INPUT DATA
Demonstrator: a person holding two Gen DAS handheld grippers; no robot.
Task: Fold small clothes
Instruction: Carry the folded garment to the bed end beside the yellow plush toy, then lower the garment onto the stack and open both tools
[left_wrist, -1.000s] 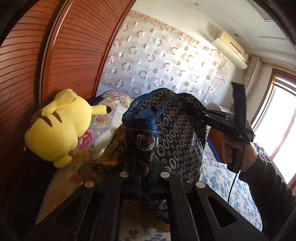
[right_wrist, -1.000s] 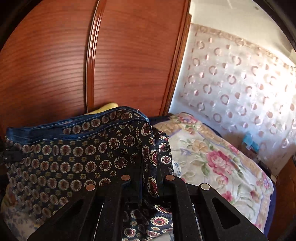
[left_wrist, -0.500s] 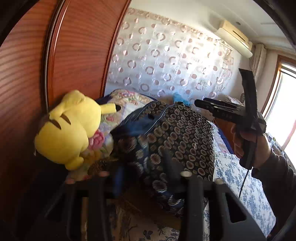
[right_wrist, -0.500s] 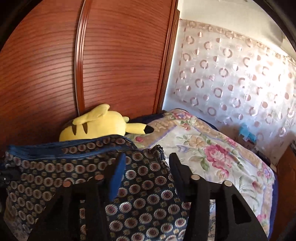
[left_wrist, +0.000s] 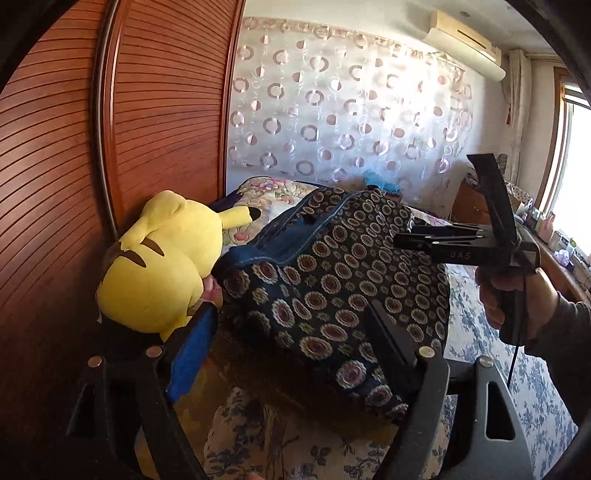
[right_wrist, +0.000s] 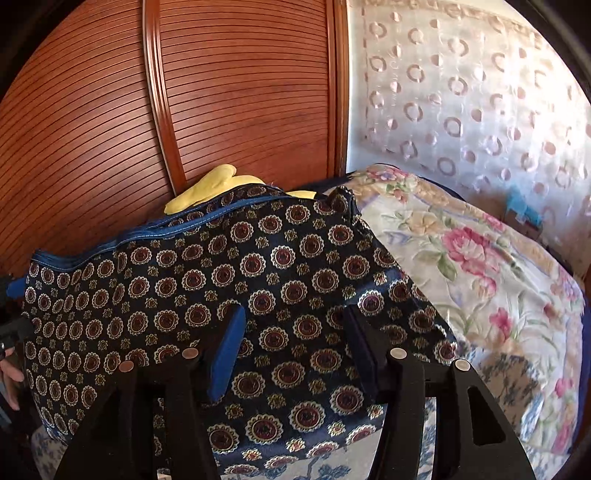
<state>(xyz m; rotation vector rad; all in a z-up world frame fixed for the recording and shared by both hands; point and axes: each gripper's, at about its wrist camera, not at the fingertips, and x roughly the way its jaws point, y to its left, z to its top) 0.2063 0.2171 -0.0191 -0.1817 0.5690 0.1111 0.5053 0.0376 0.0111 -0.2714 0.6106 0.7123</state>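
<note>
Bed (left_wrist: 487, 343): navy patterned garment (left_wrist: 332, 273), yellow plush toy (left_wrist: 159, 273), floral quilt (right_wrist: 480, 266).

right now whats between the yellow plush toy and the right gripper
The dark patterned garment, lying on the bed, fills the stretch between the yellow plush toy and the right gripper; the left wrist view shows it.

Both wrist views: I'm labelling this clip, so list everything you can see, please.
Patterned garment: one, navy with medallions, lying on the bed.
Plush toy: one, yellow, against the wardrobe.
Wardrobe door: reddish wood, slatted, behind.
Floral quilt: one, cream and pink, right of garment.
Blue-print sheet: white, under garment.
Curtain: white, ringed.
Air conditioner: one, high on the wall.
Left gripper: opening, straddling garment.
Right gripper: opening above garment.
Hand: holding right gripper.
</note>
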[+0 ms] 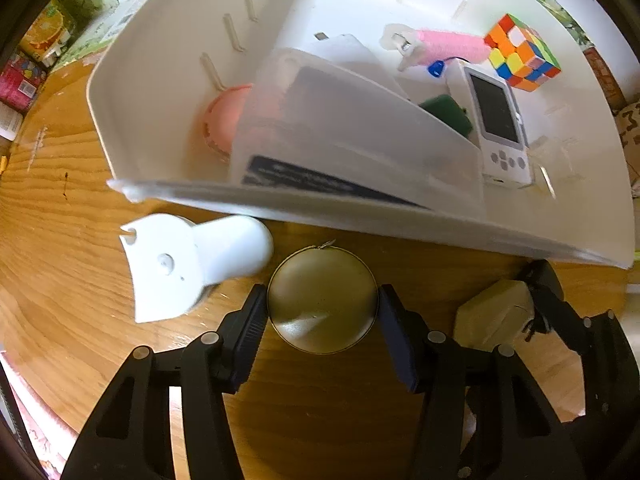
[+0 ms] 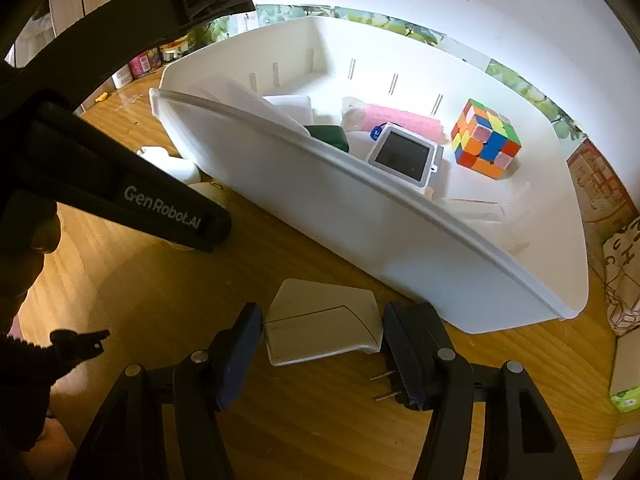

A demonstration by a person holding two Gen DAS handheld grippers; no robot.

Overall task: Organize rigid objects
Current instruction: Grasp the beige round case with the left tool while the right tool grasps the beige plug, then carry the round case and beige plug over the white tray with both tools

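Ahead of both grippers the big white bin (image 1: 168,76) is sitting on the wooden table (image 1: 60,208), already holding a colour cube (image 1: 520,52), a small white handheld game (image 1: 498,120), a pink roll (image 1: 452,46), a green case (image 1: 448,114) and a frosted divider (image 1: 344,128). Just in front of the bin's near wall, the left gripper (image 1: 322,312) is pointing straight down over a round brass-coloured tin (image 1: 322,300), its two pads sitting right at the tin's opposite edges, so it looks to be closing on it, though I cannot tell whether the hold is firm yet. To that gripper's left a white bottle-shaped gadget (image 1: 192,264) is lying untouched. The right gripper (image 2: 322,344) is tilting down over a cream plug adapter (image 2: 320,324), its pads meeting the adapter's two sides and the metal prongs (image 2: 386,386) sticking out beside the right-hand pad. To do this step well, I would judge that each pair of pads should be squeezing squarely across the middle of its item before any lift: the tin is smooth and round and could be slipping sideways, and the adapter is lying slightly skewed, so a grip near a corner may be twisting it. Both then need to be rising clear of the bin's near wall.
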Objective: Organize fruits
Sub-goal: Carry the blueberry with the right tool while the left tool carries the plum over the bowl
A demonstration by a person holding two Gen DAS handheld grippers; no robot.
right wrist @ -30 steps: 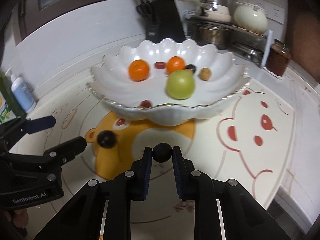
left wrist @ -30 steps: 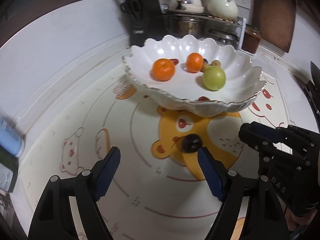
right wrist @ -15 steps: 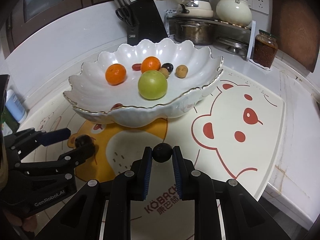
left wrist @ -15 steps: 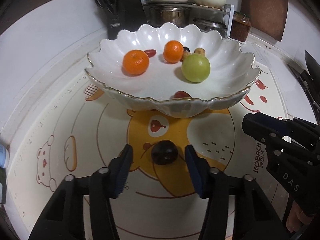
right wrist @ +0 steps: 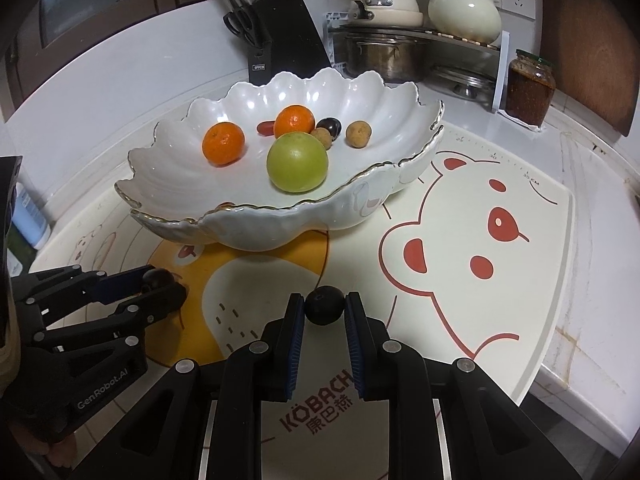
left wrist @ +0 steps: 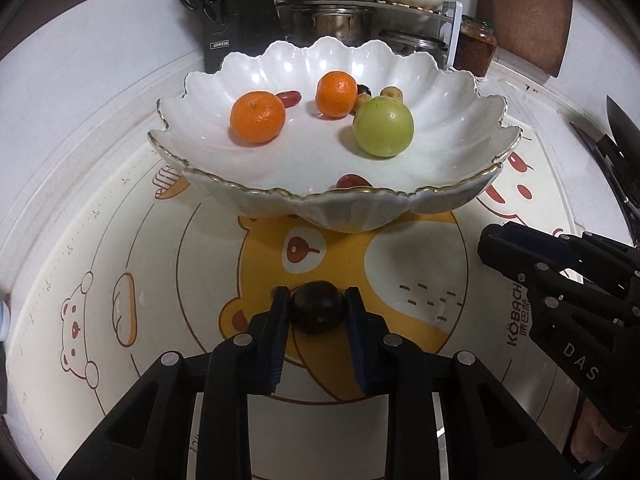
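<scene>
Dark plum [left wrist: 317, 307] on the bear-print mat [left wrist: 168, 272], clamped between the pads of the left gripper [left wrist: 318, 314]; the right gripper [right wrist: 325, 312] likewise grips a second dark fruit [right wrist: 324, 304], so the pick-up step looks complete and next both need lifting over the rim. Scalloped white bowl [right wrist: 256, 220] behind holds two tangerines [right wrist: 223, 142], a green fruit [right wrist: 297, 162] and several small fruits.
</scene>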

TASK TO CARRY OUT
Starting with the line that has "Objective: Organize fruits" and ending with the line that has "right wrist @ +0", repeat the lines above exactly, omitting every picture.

OUTPUT BELOW
Objective: Organize fruits
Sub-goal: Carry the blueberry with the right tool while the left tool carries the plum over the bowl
A demonstration by a person holding two Gen DAS handheld grippers; no robot.
right wrist @ -30 steps: 
left wrist @ -30 steps: 
right wrist @ -15 steps: 
left wrist @ -15 steps: 
right wrist @ +0 steps: 

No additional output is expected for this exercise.